I'm building a bottom dollar offset smoker and need help with ideas and size I should get for my exhaust. I have a 250 gallon propane tank as my CC. 

For my FB, I'm doing something I think I haven't seen anyone else do and I'm hoping it'll work. I'm taking 2 55 gallon drum barrels and I've shrunk the over all circuference of one by about an inch to stuff it into the other. From there, I'm packing the inside with kaolin wool, the same stuff kilns are made of so the FB is incredibly insulated, hopefully making my life and fire alot more efficient (at least that's the goal). 
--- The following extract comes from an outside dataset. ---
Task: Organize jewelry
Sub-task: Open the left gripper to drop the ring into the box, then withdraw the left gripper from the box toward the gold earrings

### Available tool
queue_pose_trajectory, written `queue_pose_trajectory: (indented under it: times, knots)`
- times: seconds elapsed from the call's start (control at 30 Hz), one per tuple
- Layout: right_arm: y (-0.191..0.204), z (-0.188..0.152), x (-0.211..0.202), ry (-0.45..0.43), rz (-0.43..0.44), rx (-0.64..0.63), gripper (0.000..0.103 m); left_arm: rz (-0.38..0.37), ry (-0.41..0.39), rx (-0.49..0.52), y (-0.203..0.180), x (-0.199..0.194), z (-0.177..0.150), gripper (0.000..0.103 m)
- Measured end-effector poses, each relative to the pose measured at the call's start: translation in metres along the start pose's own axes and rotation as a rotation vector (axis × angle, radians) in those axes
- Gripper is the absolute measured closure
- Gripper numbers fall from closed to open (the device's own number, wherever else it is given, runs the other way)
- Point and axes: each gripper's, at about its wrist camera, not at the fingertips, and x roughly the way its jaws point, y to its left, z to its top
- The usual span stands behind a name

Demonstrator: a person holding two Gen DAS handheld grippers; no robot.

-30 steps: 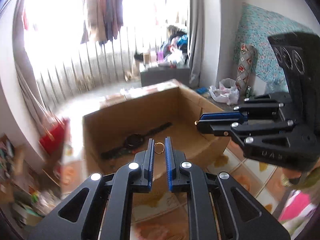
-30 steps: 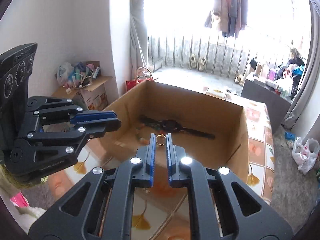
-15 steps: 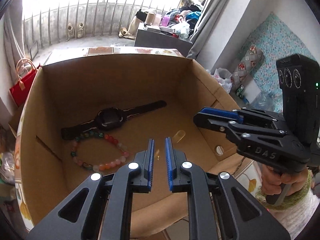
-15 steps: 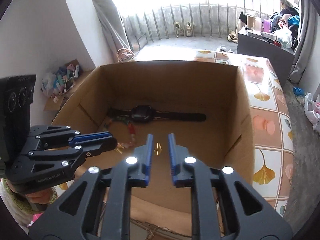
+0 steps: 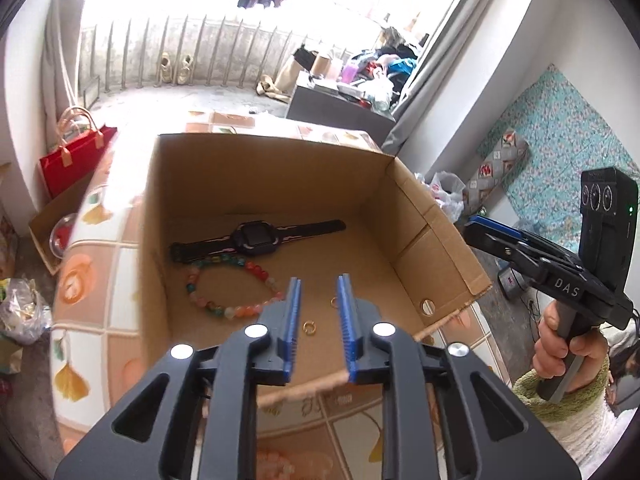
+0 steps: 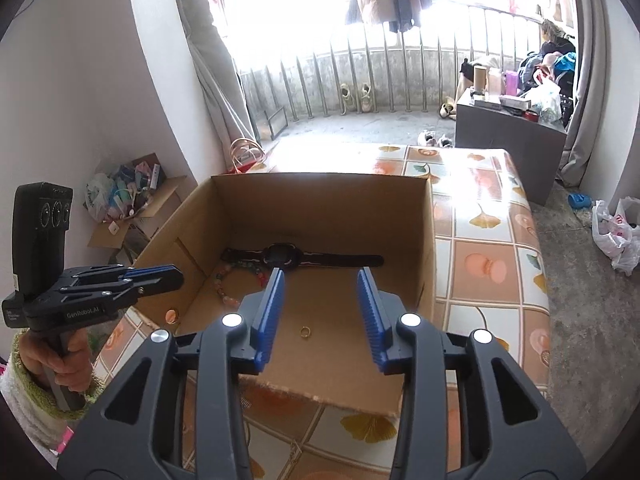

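**Q:** Over on the tiled surface (image 6: 490, 264) with the orange leaf pattern, what's in the open brown cardboard box (image 5: 404, 216)?

**A:** Jewelry, all lying loose on the box floor. A black wristwatch with a square face (image 5: 256, 238) is stretched flat toward the far wall. A bracelet of mixed coloured round beads (image 5: 228, 310) lies just in front of it, its far side right up against the strap; can't tell if they actually touch. Nearer the front there's a small gold ring (image 5: 309, 327), and a second small gold ring (image 5: 334, 301) a bit beyond it, apart from each other and from the beads.

**Q:** Is either tool gripping anything?

**A:** Nope. The left tool (image 5: 318, 294) hangs over the front edge of the box, tilted down, its blue ribbed pads a small way apart and opening. The nearer ring shows through the gap, but it's down on the cardboard with no pad touching it. The right tool (image 6: 320, 284) is spread wider, also opening, with nothing pinched; in its own camera one gold ring sits on the box floor between its fingers.

**Q:** And the person?

**A:** Only a right hand (image 5: 560, 340) wrapped round a tool grip, with a fuzzy green and white cuff (image 5: 560, 408). That tool's tip pokes in over the box's right wall.
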Motion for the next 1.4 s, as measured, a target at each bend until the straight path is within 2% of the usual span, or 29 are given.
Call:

Now the problem I'm having is the exhaust. I figure bigger is better because I can add all sorts of baffles and stops to restrict airflow. From what Franklin and others say, I need a super tall exhaust at least 8" in diameter and 6-8' in length. If that's true, I don't know where to get a non-galvanized/stainless piece of steel especially for cheap or free. That being said, I was thinking of using multiple pipes anywhere from 1-2" a piece and having anywhere from 5-10 of those pipes (I'd have to do the math to make sure my area of cylinder volume is close). Has anyone done this, and should I just bite the bullet and buy stock? A piece of pipe like I need is going to cost a small fortune in this economy. For reference, I live just north of Atlanta. Any suggestions would be amazing. Craigslist and FB marketplace are terrible to find something like this.


----------



## unclebubbas bbq (Dec 13, 2021)

Fabricate a square exhaust using cold rolled steel


----------



## Hardluckbbq (Jan 21, 2022)

Check the steel supply places for reject pipe. All of them have it around here and it's not crazy expensive. a lot of people do 6" stacks on 250 gallons.


----------



## Brokenhandle (Jan 21, 2022)

Maybe 

 daveomak
  will chime in and tell you exactly what you need. I know he helps many others on this topic.  I'm not sure where to tell you to look...have you tried search button or look through smoker builds?
Make sure to take pics...we wanna see also!

Ryan


----------



## ConcreteDonkey32 (Feb 2, 2022)

Darth Stig said:


> Hi everyone,
> 
> I'm building a bottom dollar offset smoker and need help with ideas and size I should get for my exhaust. I have a 250 gallon propane tank as my CC.
> 
> ...


O


----------



## daveomak (Feb 2, 2022)

(4) Standard Reverse Flow Smoker Calculator... by DaveOmak and others... Ready to use.. rev5.. 6/19/15. | Smoking Meat Forums - The Best Smoking Meat Forum On Earth! 

Follow the directions in this tutorial...  You will have a great smoker...


----------